THE SONIC BOOMER
From a financial standpoint, the home of a hoarder can be lucrative for anyone conducting estate sales on a percentage basis, like me. From a labor standpoint, it’s a nightmare.
Imagine if you will (cue the “Twilight Zone” theme song, if you must), an active, involved couple with an inheritance and no children. She teaches college; he is the manager of a high-end department store. He likes to spend his spare time with a metal detector and a pile of stock certificates; she likes to spend her spare time with a credit card and an employee discount.
Now imagine this same couple traveling the world. They hoard soap and shampoo from every hotel room. They collect maps and travel brochures. They buy small, expensive, easy-to-carry trinkets. When they get home, they really don’t care to unpack. They’re exhausted, and they have rigorous schedules to keep. So everything, including their clothes, stays in their suitcases or is unceremoniously dumped into dresser drawers. Every drawer becomes a junk drawer. The next time they go on a trip, they buy new suitcases, new clothes, new jewelry, new toiletries. Because who knows where everything ended up last time?

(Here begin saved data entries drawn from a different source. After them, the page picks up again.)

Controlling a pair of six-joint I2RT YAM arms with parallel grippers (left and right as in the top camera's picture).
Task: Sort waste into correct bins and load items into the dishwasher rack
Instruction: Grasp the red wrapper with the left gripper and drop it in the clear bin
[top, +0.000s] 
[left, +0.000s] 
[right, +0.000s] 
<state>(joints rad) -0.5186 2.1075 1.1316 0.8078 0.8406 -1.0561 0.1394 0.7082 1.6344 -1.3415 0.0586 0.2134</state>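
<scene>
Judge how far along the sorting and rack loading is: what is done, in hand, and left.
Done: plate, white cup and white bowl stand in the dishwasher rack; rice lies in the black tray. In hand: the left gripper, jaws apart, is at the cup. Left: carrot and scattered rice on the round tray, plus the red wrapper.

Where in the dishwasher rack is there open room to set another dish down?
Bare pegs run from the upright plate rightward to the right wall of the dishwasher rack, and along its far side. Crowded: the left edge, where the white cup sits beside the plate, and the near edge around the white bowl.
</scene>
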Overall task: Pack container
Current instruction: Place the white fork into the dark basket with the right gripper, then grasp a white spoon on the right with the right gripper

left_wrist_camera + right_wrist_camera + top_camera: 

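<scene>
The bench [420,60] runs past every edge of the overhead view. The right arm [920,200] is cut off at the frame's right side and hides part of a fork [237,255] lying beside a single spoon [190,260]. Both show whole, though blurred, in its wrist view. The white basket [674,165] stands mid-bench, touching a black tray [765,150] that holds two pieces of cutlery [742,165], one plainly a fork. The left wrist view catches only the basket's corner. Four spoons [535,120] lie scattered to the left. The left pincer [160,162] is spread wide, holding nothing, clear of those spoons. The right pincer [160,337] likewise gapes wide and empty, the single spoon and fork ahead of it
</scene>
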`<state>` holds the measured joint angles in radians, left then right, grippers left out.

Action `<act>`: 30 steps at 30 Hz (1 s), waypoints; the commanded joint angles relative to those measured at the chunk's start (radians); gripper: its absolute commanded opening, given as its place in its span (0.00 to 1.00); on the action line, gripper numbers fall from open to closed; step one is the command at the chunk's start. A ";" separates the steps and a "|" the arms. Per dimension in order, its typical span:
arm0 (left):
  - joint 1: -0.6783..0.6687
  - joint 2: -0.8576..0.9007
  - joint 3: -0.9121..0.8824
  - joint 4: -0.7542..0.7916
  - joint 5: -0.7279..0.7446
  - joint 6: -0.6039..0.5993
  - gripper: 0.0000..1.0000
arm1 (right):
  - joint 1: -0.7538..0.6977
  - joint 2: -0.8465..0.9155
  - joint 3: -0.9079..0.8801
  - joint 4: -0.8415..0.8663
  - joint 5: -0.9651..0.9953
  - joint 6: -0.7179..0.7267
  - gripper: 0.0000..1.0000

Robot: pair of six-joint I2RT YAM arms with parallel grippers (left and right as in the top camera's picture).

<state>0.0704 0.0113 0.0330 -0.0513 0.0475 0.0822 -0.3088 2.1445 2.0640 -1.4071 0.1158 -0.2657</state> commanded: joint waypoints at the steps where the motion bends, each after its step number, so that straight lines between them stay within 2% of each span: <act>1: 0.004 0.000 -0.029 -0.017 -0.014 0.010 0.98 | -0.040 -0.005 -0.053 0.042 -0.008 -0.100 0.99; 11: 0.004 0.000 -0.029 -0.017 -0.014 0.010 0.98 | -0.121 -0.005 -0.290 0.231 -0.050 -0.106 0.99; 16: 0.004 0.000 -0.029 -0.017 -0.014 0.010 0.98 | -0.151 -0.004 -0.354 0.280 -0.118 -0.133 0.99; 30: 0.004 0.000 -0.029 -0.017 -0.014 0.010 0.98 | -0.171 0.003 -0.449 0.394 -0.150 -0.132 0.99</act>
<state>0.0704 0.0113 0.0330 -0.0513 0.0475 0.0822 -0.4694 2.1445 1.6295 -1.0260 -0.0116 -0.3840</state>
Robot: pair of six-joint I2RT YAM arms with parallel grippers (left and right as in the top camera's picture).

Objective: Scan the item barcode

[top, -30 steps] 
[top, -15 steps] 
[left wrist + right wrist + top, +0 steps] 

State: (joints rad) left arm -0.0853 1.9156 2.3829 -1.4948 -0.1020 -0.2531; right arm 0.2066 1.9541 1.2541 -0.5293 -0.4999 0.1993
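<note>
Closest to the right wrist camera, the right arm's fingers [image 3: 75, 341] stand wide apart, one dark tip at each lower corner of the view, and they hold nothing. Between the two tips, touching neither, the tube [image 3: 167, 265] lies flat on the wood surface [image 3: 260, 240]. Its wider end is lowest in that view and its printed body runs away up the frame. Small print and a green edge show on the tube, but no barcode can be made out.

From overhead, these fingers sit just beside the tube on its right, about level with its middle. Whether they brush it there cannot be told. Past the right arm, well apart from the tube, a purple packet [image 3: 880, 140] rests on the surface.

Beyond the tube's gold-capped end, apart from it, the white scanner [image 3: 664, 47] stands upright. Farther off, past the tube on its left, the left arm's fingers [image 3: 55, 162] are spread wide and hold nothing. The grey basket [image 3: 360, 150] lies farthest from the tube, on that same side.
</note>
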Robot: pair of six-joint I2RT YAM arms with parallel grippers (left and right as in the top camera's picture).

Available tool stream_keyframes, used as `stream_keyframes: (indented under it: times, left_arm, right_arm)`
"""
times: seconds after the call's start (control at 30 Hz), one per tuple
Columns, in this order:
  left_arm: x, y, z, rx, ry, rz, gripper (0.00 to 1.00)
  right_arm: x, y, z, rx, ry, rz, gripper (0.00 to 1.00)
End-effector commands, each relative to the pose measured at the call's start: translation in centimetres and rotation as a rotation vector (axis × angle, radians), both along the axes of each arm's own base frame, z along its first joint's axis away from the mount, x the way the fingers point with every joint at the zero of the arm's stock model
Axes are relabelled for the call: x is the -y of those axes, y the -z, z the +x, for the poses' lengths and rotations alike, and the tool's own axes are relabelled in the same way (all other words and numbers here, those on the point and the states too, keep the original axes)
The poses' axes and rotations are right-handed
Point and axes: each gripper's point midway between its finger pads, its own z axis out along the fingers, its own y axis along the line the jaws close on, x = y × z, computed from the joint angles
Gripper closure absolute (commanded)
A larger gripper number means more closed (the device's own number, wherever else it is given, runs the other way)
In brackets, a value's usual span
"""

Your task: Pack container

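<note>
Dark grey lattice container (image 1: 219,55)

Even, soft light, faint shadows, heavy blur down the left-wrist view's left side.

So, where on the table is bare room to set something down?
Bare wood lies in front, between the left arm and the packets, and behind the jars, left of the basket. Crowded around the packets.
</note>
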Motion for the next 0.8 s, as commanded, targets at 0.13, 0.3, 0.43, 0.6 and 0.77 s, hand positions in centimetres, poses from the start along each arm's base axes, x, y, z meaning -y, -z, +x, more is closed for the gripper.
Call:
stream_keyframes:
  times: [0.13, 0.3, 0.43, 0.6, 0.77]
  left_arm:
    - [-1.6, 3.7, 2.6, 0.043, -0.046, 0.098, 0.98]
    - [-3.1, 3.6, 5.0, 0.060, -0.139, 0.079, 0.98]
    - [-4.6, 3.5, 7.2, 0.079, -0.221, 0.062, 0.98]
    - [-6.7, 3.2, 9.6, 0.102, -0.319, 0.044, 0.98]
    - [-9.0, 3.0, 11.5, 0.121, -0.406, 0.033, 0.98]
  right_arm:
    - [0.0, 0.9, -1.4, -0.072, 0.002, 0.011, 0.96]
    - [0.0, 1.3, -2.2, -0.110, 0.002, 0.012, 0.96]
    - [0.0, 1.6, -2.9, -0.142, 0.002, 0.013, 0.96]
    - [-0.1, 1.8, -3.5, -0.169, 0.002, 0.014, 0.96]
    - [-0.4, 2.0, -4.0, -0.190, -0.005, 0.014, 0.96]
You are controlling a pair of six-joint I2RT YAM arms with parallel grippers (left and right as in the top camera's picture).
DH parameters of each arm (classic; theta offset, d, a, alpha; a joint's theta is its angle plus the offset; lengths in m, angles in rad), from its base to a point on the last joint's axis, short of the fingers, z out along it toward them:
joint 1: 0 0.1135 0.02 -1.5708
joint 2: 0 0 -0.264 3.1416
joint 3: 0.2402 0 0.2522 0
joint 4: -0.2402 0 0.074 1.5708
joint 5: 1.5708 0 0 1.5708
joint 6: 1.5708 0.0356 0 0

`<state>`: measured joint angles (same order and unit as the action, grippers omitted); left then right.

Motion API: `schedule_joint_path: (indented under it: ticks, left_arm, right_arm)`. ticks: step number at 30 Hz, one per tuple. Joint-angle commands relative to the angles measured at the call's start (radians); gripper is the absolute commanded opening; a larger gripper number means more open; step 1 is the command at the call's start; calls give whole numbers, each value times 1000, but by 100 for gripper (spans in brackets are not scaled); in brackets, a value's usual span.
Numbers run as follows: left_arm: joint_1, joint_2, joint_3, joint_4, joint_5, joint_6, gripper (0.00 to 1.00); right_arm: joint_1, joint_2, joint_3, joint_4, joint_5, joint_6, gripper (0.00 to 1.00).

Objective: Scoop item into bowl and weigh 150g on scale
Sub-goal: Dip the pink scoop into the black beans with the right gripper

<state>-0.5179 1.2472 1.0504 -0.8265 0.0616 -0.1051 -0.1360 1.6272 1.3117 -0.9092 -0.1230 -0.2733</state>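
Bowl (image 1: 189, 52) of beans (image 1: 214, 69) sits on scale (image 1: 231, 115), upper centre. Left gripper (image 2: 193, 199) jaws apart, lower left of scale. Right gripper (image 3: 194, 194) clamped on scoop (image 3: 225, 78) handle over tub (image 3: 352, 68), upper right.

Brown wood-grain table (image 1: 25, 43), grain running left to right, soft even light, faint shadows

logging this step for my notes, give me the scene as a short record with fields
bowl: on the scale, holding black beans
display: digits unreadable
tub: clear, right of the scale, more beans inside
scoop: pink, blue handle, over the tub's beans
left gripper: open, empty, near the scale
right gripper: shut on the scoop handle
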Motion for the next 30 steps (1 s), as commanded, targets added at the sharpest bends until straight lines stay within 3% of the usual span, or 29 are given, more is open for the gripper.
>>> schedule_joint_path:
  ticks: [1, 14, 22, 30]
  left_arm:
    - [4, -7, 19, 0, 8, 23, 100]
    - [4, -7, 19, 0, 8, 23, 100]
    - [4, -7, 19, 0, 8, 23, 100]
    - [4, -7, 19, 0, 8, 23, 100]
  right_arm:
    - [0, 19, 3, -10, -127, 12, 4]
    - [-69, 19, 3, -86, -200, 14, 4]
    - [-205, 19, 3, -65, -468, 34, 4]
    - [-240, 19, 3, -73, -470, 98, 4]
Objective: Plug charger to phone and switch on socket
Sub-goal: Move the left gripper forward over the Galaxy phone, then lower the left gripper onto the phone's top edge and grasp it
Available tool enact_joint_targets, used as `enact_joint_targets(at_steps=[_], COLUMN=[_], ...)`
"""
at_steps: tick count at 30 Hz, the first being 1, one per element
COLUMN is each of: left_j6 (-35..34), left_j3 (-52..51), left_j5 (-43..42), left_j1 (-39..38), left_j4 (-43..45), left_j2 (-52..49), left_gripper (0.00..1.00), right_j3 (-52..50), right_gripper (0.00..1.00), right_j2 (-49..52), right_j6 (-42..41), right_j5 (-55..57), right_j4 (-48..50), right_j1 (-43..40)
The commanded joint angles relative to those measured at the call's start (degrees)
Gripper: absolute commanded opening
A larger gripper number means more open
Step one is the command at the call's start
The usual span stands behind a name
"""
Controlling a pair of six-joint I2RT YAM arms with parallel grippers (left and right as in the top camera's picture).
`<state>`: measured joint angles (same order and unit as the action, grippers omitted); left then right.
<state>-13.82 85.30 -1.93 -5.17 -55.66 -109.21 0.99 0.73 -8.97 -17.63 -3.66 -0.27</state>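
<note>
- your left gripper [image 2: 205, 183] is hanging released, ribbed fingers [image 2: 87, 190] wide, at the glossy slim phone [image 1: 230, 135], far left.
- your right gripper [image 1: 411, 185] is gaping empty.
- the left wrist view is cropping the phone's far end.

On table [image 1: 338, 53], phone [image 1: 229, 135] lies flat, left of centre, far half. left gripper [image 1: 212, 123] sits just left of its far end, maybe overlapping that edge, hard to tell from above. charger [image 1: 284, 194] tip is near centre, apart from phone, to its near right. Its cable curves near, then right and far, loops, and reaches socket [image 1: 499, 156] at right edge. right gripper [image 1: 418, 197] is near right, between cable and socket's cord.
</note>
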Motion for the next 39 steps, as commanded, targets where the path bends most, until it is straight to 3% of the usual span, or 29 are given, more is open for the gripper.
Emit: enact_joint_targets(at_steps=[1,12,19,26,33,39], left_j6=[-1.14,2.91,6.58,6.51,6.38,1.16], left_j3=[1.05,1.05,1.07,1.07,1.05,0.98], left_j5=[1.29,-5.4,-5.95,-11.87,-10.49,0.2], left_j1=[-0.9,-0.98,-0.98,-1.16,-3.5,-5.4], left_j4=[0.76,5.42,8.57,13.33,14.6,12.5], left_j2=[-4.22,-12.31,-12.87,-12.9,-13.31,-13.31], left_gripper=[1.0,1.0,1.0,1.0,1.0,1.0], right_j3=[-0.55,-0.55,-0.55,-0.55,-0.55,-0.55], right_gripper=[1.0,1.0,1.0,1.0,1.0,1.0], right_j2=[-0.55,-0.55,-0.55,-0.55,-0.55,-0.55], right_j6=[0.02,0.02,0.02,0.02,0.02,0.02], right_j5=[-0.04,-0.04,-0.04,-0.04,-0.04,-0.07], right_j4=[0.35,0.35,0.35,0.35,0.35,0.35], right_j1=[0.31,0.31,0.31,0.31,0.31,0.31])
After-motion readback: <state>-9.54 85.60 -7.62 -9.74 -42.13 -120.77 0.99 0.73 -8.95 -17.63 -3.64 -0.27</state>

I do. I know where everything ended up because when this couple died, the named executor took one look inside their home and ran off. For good. It took the lawyers months to track down the next of kin. Finally they found an unconcerned niece several states away. She sent her husband, another lawyer, to check it out. He walked into the home, walked out, and called me.
“We don’t want anything out of this house except the Civil War stuff,” he said. “Just hold an estate sale and send me a check.”
“Just.” Ha! I have been working in this house for three weeks now, eight hours a day, cleaning and pricing, but mostly cleaning. At night, I spend three more hours researching what I’ve found. The house has 11 rooms with 11 closets. There are 40 cabinets and 102 drawers. There’s a pantry, a patio, a garage (with an attic) and, tucked among the weeds in the far corner of the property, a shed that nobody knew was there. I handed a box of keys to my husband. “See if any of these fit the lock on that shed,” I said.
He was back more quickly than I expected. “I got it open,” he said. “It’s packed to the roof.”
Plus, the nephew has started to call. Evidently the value of the Civil War stuff surprised him. “I have a list of some other things we’d like out of the house,” he said.
One of those things was a hobo nickel from 1913.
Can you believe I found that nickel? It was with 200 other nickels in a tin can behind six boxes in a cabinet above the double oven in the kitchen, but I found it. I’m very proud of myself for that. Impressed, he now wants me to find a particular ring.
I’ll look, but one thing’s for certain — it won’t be in the jewelry box.